• THE DATA:
★ ★ ★ ★ ★ ★ ★

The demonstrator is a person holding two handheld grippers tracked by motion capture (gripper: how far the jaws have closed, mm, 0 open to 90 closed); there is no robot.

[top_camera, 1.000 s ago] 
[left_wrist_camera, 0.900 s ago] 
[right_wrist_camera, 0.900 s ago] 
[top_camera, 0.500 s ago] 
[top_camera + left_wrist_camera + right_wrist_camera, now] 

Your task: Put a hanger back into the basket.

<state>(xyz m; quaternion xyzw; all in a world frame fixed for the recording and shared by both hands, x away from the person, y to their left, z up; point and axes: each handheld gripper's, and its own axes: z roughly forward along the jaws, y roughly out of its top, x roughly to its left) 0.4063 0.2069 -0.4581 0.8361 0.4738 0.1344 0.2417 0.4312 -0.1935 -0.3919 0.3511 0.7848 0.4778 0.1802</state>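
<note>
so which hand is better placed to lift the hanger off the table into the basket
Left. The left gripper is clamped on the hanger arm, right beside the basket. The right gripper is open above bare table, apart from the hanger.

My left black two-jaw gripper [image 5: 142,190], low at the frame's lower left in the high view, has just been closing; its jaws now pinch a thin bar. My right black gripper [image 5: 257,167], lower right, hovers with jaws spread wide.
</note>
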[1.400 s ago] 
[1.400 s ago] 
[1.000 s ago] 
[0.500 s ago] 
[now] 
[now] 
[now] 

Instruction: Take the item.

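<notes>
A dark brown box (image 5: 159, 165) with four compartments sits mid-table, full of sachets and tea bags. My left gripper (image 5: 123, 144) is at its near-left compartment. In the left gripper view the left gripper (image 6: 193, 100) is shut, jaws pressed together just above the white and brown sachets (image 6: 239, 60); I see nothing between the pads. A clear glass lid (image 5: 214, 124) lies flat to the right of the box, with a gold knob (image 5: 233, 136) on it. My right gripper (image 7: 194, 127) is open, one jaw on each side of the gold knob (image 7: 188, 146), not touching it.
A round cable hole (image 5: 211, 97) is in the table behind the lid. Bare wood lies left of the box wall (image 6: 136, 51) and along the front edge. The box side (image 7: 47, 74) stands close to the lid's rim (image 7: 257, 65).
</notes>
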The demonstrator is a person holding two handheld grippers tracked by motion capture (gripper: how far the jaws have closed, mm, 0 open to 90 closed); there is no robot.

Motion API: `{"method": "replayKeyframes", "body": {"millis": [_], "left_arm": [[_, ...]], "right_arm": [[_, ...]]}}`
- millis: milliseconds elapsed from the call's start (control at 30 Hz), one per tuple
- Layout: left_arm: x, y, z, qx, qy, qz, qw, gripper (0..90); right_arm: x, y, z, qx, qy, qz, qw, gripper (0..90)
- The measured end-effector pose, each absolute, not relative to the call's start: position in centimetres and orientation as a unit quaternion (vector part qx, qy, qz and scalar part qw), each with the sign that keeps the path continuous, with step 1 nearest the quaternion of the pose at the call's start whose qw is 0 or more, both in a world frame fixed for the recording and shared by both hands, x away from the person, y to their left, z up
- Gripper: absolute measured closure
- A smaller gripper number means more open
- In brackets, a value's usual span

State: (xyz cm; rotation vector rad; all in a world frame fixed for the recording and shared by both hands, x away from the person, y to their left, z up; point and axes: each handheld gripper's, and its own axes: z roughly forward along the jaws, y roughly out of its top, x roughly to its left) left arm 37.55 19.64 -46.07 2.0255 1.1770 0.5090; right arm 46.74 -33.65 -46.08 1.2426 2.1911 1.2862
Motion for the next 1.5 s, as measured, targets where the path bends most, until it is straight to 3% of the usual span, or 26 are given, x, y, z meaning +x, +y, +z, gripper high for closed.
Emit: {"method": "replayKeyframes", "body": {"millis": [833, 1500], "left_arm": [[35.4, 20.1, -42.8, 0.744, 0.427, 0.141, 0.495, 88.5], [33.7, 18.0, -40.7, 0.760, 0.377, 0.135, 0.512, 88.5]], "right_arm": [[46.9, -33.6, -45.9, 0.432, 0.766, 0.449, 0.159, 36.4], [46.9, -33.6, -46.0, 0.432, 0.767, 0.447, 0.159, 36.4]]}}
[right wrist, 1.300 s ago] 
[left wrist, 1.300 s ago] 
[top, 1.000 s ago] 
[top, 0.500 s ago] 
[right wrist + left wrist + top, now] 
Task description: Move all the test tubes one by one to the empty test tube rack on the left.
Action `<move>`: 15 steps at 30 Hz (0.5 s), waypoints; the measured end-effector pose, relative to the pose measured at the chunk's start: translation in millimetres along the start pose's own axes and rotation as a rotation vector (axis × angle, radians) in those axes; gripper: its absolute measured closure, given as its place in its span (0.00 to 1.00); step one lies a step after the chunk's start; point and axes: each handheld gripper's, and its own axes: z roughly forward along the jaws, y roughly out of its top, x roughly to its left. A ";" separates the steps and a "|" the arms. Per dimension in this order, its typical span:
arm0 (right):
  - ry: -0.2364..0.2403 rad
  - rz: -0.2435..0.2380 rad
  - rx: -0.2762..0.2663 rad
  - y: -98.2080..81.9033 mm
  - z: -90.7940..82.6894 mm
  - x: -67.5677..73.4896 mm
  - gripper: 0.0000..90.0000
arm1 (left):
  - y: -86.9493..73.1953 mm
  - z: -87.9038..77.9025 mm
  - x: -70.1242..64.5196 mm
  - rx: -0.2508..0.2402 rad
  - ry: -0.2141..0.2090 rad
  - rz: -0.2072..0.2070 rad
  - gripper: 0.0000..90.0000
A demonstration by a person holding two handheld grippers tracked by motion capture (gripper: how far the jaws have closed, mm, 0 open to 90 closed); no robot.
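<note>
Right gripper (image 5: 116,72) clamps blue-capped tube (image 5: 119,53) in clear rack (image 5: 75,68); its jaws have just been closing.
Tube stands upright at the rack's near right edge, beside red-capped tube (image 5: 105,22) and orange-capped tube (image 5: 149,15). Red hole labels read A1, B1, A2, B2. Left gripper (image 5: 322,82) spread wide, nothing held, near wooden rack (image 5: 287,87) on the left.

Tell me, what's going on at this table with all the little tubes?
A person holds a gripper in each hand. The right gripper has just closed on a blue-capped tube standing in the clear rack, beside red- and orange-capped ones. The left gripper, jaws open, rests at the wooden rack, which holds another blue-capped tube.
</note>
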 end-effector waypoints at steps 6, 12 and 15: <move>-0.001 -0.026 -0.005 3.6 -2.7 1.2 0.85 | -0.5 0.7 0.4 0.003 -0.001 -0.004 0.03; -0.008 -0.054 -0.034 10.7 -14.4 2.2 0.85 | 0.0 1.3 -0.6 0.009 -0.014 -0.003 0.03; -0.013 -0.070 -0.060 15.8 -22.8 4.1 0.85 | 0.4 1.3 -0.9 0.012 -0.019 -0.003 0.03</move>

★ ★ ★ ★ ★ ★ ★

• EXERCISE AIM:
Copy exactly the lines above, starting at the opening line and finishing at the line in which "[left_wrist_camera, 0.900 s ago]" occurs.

• TASK ANSWER:
The demonstrator is a person holding two handheld grippers tracked by motion capture (gripper: how far the jaws have closed, mm, 0 open to 90 closed); there is no robot.

[top_camera, 1.000 s ago] 
[left_wrist_camera, 0.900 s ago] 

Work on this exercise has concluded.